A word from our sponsors: Over the past few weeks, ESPN has quietly put the SportsCenter commercial Roethlisberger shot when he was a rookie (the one where he’s “saving” people from a burning building during a fire drill) back in rotation. That’s a major step in Roethlisberger’s ongoing efforts to reclaim his Q score and the revenue-generating opportunities off the field that go with it. It’s also ironic since ESPN’s shoddy reporting on the Milledgeville bar incident was a co-defendant in losing that Q appeal to begin with (a co-defendant along with Roethlisberger’s own boorish behavior, of course).
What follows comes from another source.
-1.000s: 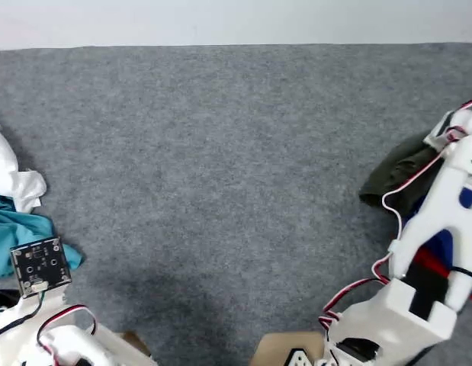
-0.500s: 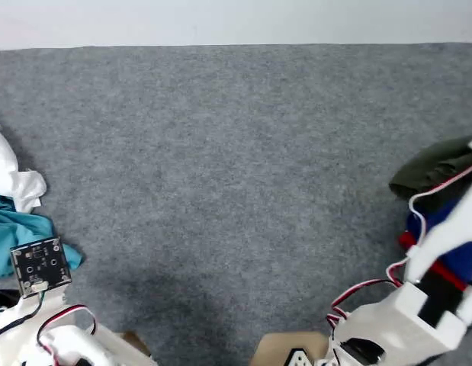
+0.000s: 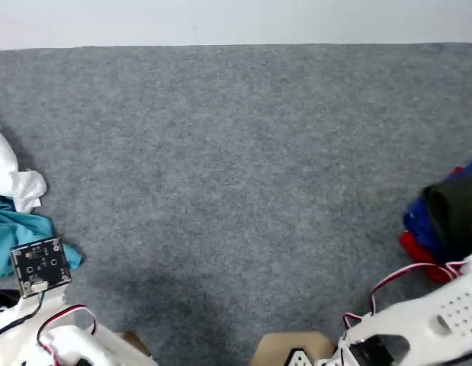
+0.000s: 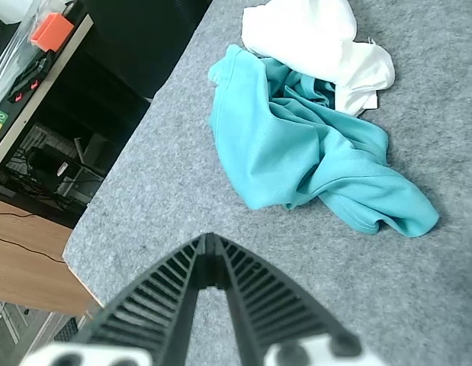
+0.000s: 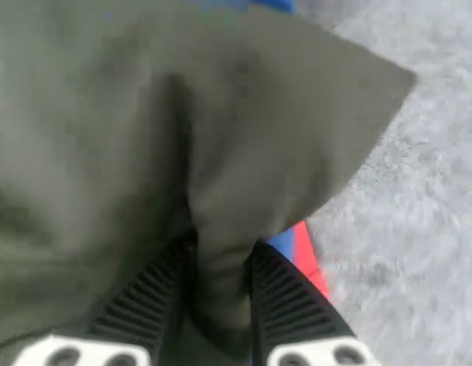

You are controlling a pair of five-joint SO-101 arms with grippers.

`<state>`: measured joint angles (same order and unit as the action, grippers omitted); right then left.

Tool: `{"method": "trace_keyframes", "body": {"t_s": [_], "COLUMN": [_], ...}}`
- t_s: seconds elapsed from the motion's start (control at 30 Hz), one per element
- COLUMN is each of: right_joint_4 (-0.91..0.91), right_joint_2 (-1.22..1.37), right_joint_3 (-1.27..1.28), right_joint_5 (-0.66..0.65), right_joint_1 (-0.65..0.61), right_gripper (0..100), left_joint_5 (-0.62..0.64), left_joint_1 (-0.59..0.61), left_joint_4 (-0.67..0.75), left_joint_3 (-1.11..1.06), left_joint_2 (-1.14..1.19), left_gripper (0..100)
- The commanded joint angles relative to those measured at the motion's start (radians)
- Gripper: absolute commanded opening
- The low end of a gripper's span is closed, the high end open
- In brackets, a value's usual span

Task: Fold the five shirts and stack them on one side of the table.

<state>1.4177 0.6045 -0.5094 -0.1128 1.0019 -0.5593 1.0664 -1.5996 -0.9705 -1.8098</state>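
Note:
At the table's right edge a dark olive shirt [image 3: 457, 213] lies on top of a blue shirt [image 3: 417, 223] and a red shirt [image 3: 419, 252]. My right gripper [image 5: 220, 255] is shut on a fold of the dark olive shirt [image 5: 144, 114], with the blue shirt [image 5: 277, 242] and red shirt [image 5: 310, 263] peeking out beneath. At the left edge a crumpled teal shirt [image 4: 297, 152] lies partly under a white shirt [image 4: 312, 38]. My left gripper [image 4: 210, 244] hovers shut and empty a little short of the teal shirt [image 3: 18, 232] and white shirt [image 3: 7, 171].
The grey felt mat [image 3: 236, 152] covers the table up to the pale back wall. The left arm's base [image 3: 41, 267] and the right arm's body [image 3: 434, 328] stand at the front corners. Beyond the table's left edge, dark shelving [image 4: 106, 69] drops away.
The right arm pulled back toward the front right, dragging the dark olive shirt to the right over the blue and red shirts. The left arm kept still.

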Motion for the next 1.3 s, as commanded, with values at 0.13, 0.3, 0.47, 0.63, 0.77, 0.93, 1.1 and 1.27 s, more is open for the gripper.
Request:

Sweet tweet: “@DemetriusThorn: I'm going up to every white guy I see tomorrow and yelling "HEAAAATHHHHH" in their face. I just want to see the reaction.” (Blogger’s note: Seriously, David Paulson ought to legally change his name to Heath to make it easier on the fans.)

Next week: If the Steelers want to win the AFC North, they’re going to have to beat the Ravens next week at home on Sunday night (and again in three weeks in beautiful Baltimore). The Steelers will be ultra banged up but so are the Ravens, who will be without Ray Lewis and will see Terrell Suggs, Haloti Ngata and Ed Reed playing through injuries. Despite the lofty record (which is all that matters), this is not your usual Ravens squad. Until Sunday’s laugher vs. the Raiders, Baltimore had been struggling mightily to score points and stop the run, but winning anyway. As has been the case for the past five years, the Steelers formula for winning this game begins with stopping Ray Rice (or having Cam Cameron stop him for them).